Titanium dental implants are popular for those looking to replace one or more missing teeth. There are many benefits to choosing titanium, including its durability and compatibility with the human body. But how does it compare to zirconia? If you are considering getting a dental implant, read on to find out more. 


What is a titanium dental implant?

As a robust and lightweight material biocompatible with the human body, titanium is the ideal material for a dental implant. It has been used successfully in medical applications for decades as knee and hip replacements, as well as in dental implants. 

A dental implant made from titanium consists of three parts—the implant, the abutment (the piece that connects the implant and artificial tooth) and the crown (artificial tooth). Titanium implants have a long-term success rate, with many lasting for 20 years or more—if not a lifetime—when cared for properly. 
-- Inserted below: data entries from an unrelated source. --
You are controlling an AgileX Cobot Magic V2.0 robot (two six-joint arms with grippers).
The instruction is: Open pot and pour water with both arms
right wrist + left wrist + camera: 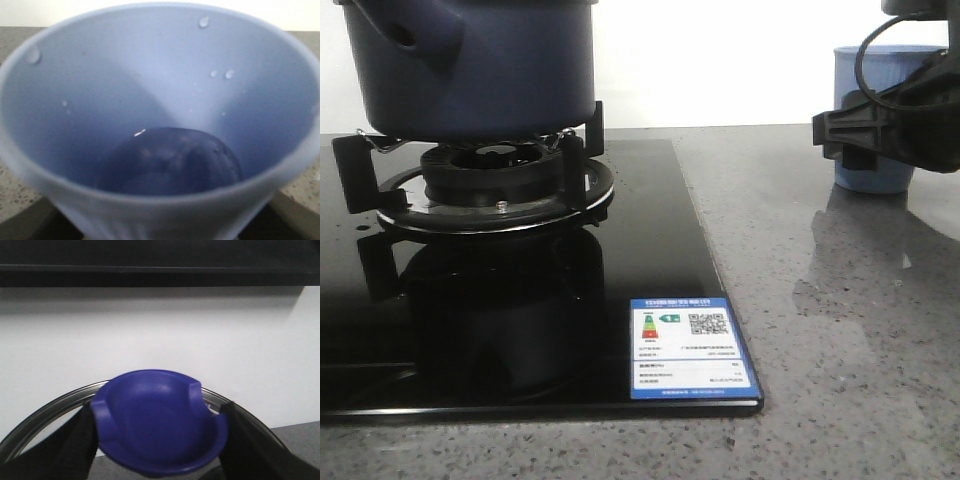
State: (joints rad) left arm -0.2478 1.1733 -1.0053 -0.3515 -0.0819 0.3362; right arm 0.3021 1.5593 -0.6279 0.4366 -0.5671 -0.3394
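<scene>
Energy label (688,350) is seen nearest on stove glass (520,330); pot (470,65) is seated on burner (495,180). Lid knob (160,422) is clamped by left jaws; cup (160,125) is gripped by right jaws.

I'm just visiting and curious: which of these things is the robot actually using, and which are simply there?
In use: pot, glass lid with blue knob, light-blue cup, left gripper, right gripper.

Simply there: stove burner, label sticker, counter.

Pot (470,65): large, round, dark navy, matte; upright at far left; stubby hollow handle socket (405,35) on its left side.
</scene>
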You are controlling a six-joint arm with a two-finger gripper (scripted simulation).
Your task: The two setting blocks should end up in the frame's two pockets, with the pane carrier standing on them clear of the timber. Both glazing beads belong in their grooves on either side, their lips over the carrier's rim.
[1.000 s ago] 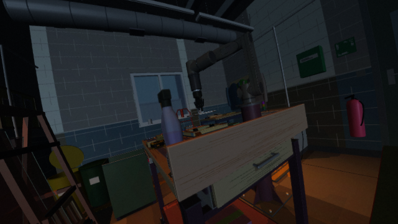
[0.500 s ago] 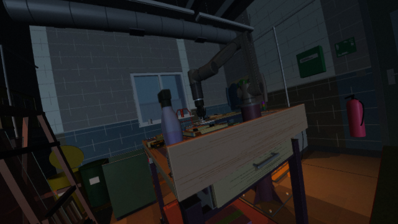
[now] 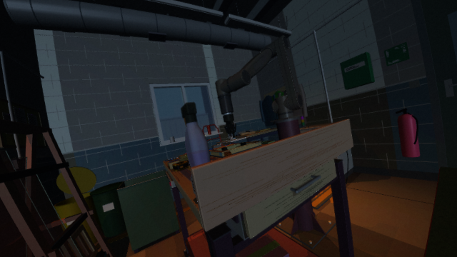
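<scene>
A small pale piece, too small to name, sits gripped in my closed gripper (image 3: 231, 135), just above the frame (image 3: 235, 146). The frame is a flat timber-coloured assembly lying on the bench top behind the front panel. Its pockets, grooves and any parts in them are too small and dark to make out. Another small flat part (image 3: 179, 164) lies near the bench's left end. The arm reaches down from the upper right.
The bench's pale front panel (image 3: 271, 175) with a drawer handle hides much of the top. A purple bottle (image 3: 195, 139) stands at the left front, a dark maroon cup (image 3: 288, 128) at the right. A red clamp-like object (image 3: 210, 129) sits behind the frame.
</scene>
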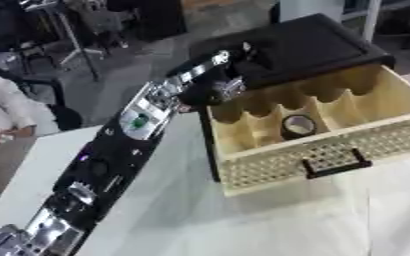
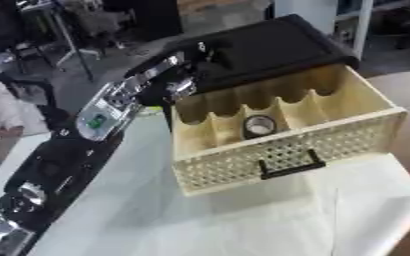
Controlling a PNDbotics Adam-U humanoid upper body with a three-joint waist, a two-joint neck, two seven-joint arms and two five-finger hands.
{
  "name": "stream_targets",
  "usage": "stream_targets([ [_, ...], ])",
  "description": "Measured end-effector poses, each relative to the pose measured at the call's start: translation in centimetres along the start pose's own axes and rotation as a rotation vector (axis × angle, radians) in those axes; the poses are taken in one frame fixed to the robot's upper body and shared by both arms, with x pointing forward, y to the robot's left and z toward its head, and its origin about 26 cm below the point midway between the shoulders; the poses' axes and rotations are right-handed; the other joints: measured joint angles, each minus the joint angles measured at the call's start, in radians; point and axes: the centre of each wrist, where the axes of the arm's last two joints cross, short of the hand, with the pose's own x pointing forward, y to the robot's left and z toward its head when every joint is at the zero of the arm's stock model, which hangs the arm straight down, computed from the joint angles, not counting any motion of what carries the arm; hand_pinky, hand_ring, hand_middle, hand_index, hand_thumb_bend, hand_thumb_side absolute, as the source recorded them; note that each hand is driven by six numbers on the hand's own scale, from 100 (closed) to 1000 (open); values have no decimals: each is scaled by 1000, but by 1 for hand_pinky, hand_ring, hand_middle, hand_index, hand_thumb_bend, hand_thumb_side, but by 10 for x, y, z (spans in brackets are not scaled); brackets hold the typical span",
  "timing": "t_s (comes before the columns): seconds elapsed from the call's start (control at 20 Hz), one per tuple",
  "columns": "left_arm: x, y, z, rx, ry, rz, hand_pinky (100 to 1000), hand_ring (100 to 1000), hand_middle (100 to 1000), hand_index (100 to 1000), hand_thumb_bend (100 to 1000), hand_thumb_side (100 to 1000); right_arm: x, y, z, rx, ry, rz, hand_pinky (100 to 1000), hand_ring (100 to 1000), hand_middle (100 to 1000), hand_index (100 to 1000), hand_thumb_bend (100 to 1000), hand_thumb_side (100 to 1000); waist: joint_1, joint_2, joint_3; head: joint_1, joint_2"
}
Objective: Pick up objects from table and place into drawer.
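A pale wooden drawer [image 1: 331, 150] with a woven front and a black handle [image 1: 335, 165] stands pulled out from a black cabinet [image 1: 318, 37]. Wavy dividers split it into compartments. A dark roll of tape [image 2: 259, 125] lies in a middle compartment. My left arm [image 1: 138, 120] stretches from the lower left up to the drawer's far left corner. My left hand [image 1: 229, 76] hovers there over the back compartments, against the cabinet's edge. It is dark and blurred, so what it holds is hidden. A small yellow-green spot [image 2: 152, 107] shows just beside the wrist.
The white table [image 1: 182, 210] runs from the drawer's front toward me. The table's left edge [image 1: 16, 170] drops off beside my arm. Behind the table are bare floor and a metal stand [image 1: 68, 35].
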Motion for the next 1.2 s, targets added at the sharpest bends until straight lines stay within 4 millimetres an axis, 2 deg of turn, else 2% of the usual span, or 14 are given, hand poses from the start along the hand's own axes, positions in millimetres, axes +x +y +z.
stream_targets([
  [0.2, 6, 1, -3, 25, -45, 22, 460, 669, 630, 958, 100, 679, 0, 0, 0, -3, 1, 1, 394, 504, 472, 607, 868, 987, -4, -9, 7, -3, 6],
  [0.35, 12, 0, -6, 52, -98, 35, 453, 659, 616, 958, 100, 695, 0, 0, 0, -7, 1, 2, 389, 504, 473, 609, 868, 987, -12, -15, 22, -14, 17],
  [0.7, 35, -5, -6, 103, -233, 71, 444, 644, 583, 945, 100, 722, 0, -6, -1, -3, -11, 38, 383, 507, 476, 616, 868, 987, -50, -35, 76, -66, 53],
  [1.2, 59, -22, 28, 155, -330, 148, 453, 642, 574, 934, 100, 807, 1, -17, -4, 9, -25, 115, 330, 497, 469, 622, 868, 987, -118, -53, 142, -102, 79],
])
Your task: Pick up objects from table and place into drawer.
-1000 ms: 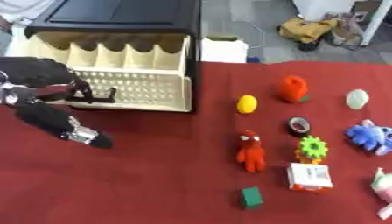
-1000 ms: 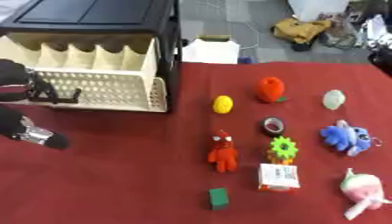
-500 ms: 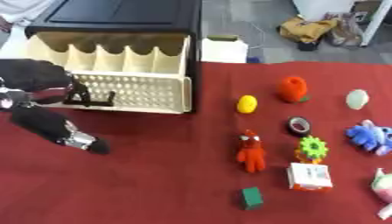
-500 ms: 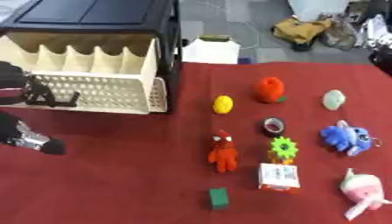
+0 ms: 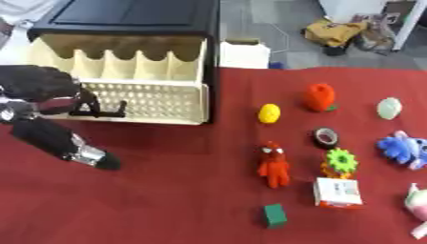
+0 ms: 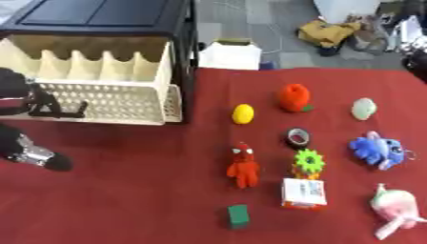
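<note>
Left hand (image 5: pixel 37 88) at the open drawer (image 5: pixel 125 93) front, finger state unclear; should reach the red figure (image 5: pixel 273 164) squarely.

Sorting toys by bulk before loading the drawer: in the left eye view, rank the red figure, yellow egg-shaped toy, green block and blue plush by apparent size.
1. red figure
2. blue plush, though cut off at the picture's edge, so these two are unsure
3. yellow egg-shaped toy
4. green block
</note>
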Robot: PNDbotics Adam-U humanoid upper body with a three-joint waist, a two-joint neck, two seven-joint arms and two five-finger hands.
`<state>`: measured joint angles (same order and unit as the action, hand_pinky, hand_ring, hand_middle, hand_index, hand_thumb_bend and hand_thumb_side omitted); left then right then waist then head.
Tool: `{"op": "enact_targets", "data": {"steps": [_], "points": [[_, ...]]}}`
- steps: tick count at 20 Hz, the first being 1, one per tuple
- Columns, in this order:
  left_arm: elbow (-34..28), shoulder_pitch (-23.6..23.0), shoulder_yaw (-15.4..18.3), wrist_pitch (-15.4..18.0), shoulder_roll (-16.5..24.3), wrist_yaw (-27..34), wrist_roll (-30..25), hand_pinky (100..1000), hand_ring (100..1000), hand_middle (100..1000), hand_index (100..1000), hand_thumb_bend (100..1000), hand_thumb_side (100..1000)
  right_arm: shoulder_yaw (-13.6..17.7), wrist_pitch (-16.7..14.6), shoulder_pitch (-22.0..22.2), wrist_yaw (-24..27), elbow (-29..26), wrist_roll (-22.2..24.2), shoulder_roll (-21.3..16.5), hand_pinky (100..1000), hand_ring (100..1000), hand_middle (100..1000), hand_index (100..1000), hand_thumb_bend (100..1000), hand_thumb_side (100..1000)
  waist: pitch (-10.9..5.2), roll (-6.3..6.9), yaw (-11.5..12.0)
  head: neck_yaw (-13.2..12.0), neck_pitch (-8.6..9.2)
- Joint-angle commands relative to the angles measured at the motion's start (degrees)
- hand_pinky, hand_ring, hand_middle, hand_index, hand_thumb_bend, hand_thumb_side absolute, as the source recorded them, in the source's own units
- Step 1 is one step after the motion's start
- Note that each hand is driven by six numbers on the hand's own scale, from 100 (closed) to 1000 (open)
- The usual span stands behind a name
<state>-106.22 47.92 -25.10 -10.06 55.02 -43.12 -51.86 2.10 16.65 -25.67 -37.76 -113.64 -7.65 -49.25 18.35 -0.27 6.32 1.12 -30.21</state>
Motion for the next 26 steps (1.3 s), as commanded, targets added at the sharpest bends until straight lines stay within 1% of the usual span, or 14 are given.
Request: {"op": "enact_targets", "data": {"steps": [1, 9, 12, 15, 16, 22, 26], "points": [[-1.2, 0.4, 0.4, -0.2, 2.4, 0.1, -0.1, 100, 100, 100, 790, 850, 1000, 0.5, 0.0, -0.7, -0.1, -1.0, -0.2, -2.2, 703, 780, 767, 821, 100, 1000, -1.32, -0.07, 0.0, -0.1, 0.12], [-2.0, 0.0, 1.8, -0.8, 3.0, -1.6, -0.1, 100, 100, 100, 857, 832, 1000, 0.4, 0.0, -0.7, -0.2, -1.0, -0.1, -2.2, 705, 780, 767, 821, 100, 1000, -1.4, -0.22, 0.1, -0.1, 0.17], [-2.8, 0.1, 2.3, -1.2, 2.9, -1.3, -0.1, 100, 100, 100, 892, 822, 1000, 0.4, 0.0, -0.7, -0.2, -1.0, -0.1, -2.2, 707, 780, 767, 821, 100, 1000, -1.44, -0.24, 0.2, -0.1, 0.19], [-3.8, 0.4, 2.9, -1.9, 2.8, -0.9, -0.1, 100, 100, 100, 956, 805, 1000, 0.4, 0.0, -0.6, -0.2, -1.0, -0.1, -2.2, 708, 780, 767, 821, 100, 1000, -1.49, -0.29, 0.2, -0.1, 0.19], [-4.2, 0.4, 3.2, -2.3, 2.7, -0.8, 0.0, 100, 100, 100, 963, 803, 1000, 0.4, 0.1, -0.6, -0.3, -1.0, -0.1, -2.2, 708, 780, 767, 821, 100, 1000, -1.52, -0.31, 0.2, -0.1, 0.16], [-6.8, 1.0, 4.8, -3.8, 2.7, 0.4, 0.4, 100, 100, 100, 950, 792, 1000, 0.5, 0.2, -0.4, -0.3, -1.0, -0.2, -2.2, 708, 780, 768, 821, 100, 1000, -1.7, -0.33, 0.2, 0.0, -0.02], [-8.2, 1.2, 5.8, -4.1, 2.9, 1.4, 0.4, 100, 100, 100, 943, 790, 1000, 0.5, 0.2, -0.3, -0.3, -1.0, -0.3, -2.3, 708, 780, 767, 821, 100, 1000, -1.78, -0.27, 0.3, 0.1, -0.17]]}}
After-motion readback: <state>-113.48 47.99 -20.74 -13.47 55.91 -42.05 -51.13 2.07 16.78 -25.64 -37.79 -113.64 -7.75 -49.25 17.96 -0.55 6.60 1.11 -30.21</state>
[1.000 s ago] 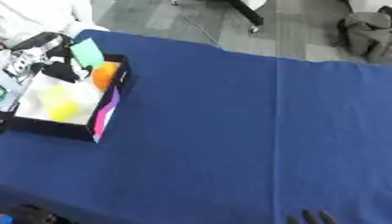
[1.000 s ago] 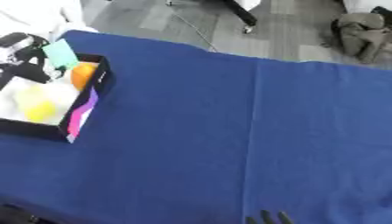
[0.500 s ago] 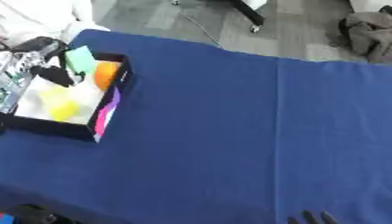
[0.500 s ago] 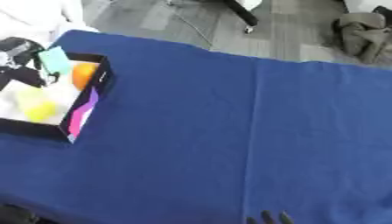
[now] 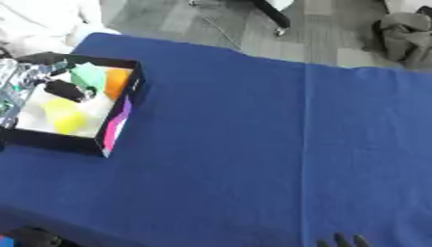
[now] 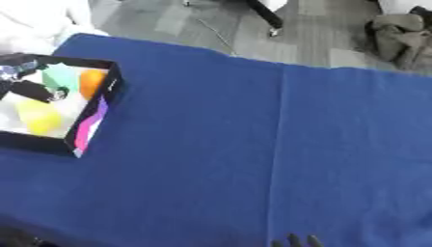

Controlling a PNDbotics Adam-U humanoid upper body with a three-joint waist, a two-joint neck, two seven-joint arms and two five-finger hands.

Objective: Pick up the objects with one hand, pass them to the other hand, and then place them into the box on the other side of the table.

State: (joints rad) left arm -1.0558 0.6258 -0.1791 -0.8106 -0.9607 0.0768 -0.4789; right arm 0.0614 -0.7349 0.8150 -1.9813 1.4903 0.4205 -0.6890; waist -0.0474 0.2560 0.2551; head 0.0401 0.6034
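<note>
Green block [image 5: 87, 76] lower in box [image 5: 118, 116] — left hand [image 5: 33, 82] blurred

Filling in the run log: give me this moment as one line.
left robot hand: over box, fingers unclear | box: green, orange, yellow items | right robot hand: fingertips at bottom edge

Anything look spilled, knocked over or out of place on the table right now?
Nothing stands out. The black box sits flat on the blue tablecloth with the yellow, orange and green objects inside it. The left hand reaches into the box; only the right hand's fingertips show, at the bottom edge.
</note>
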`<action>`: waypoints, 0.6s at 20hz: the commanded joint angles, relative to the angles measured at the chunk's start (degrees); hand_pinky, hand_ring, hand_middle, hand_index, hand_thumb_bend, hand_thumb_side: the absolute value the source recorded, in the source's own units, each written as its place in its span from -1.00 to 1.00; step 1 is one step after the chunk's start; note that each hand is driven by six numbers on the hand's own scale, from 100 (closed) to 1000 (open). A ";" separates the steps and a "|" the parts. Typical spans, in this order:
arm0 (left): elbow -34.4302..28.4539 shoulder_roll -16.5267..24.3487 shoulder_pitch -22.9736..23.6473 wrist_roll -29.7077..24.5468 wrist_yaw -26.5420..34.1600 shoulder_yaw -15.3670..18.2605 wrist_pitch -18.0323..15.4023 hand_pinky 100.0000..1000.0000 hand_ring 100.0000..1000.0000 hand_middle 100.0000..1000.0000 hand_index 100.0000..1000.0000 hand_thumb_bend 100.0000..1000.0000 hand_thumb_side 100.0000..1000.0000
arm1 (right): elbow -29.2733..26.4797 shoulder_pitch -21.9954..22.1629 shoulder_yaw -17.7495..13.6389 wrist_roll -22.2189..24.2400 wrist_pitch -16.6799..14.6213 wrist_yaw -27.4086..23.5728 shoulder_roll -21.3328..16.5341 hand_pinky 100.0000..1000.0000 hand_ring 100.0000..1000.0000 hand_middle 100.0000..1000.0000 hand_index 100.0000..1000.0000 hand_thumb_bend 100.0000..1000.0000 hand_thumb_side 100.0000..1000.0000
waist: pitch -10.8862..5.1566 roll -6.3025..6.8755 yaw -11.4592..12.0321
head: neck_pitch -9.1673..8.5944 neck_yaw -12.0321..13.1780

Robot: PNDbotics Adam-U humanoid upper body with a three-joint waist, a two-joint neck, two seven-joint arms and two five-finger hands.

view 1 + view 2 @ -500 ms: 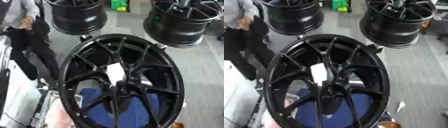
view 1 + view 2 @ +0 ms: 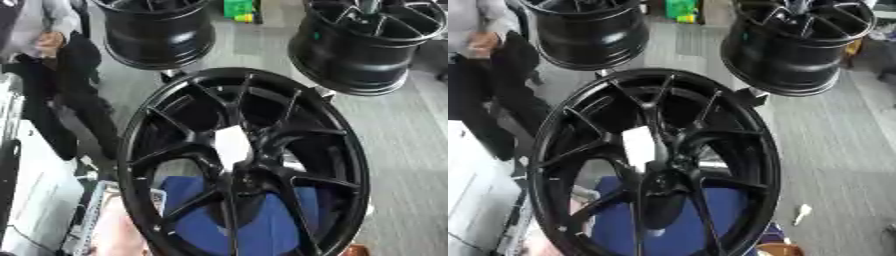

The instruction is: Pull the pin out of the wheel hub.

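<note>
Nothing among the things has moved since half a second ago; only the framing has drifted a touch, which reads as your head shifting. Neither of your hands shows in either view, so you cannot tell from here whether they are apart or closed on anything.

Start with the wheel hub point(image 2: 245, 165): it stands upright and close, filling the lower centre, black spokes running to its middle, with blue point(image 2: 262, 225) showing through the lower openings. A white patch point(image 2: 233, 146) lies on the spokes just above the centre; whether that is the pin or a label cannot be made out. By my judgement, bring a hand into sight first, settle it at the centre, find the pin before closing on it, then draw straight out along its axis rather than levering sideways.

Behind stand two more black wheels, left point(image 2: 162, 32) and right point(image 2: 372, 45).

Your right eye view alone shows a small white scrap point(image 2: 801, 213) on the floor beside the rim.
</note>
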 commanded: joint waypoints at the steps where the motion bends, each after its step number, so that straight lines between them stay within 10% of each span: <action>1: -0.18 1.46 -1.41 -0.54 -0.34 -0.04 -0.15 0.26 0.20 0.11 0.55 -0.93 -0.14 | -0.67 -0.35 -0.41 0.26 -0.02 -0.16 -1.76 0.68 0.40 0.33 0.36 -1.00 -0.45 | -0.50 0.02 -0.07 | 0.30 0.32; 12: 2.38 4.56 -3.47 -2.44 -1.95 -1.77 -0.29 0.27 0.20 0.12 0.55 -0.96 -0.19 | -0.67 -0.25 -0.35 0.54 0.14 -0.09 -2.34 0.68 0.40 0.33 0.36 -1.00 -0.49 | -0.74 0.10 0.07 | 0.30 0.61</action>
What is a zirconia dental implant?

Zirconia dental implants are made from zirconium oxide, a ceramic that is white, odourless, and tasteless. Zirconia is an exceptionally strong material used in many products. 

Apart from the material, one of the main differences between titanium implants and zirconia is that zirconia is a one-piece prosthetic incorporating the artificial tooth. 


How safe are Zirconia and Titanium dental implants?

Titanium is FDA-approved for medical devices because it is non-toxic and interacts favourably with the human body.

tooth implant material titanium sydneyIn half a century of use, titanium alloys have had no adverse reactions (unless the patient is allergic to the metal in the alloy).

Zirconia is also FDA-approved and biocompatible with the human body.

However, because no metal alloy is contained in zirconia implants, they offer an alternative to patients who may have an allergy to the alloys contained in a titanium dental implant. 


Can you be allergic to titanium?

Titanium is used in medical applications because the human body readily accepts it. However, it is a metal alloy, and it is possible—in rare cases—for someone to have an allergy to a dental implant made from titanium. According to the Journal of Implant Dentistry, symptoms of titanium toxicity may include skin reactions, such as a red, itchy rash and swelling around the gum tissue. If you experience these symptoms after having a titanium dental implant, you must arrange to see your dentist. 


Are Titanium Dental Implants or Zirconia Best?

As with most materials, there are pros and cons of both titanium and zirconia as dental implant materials. However, what is best for your dental implant depends on a range of factors and your personal circumstances, which your dentist will discuss with you thoroughly to enable you to make an informed choice. Comparisons between the two are highlighted below. 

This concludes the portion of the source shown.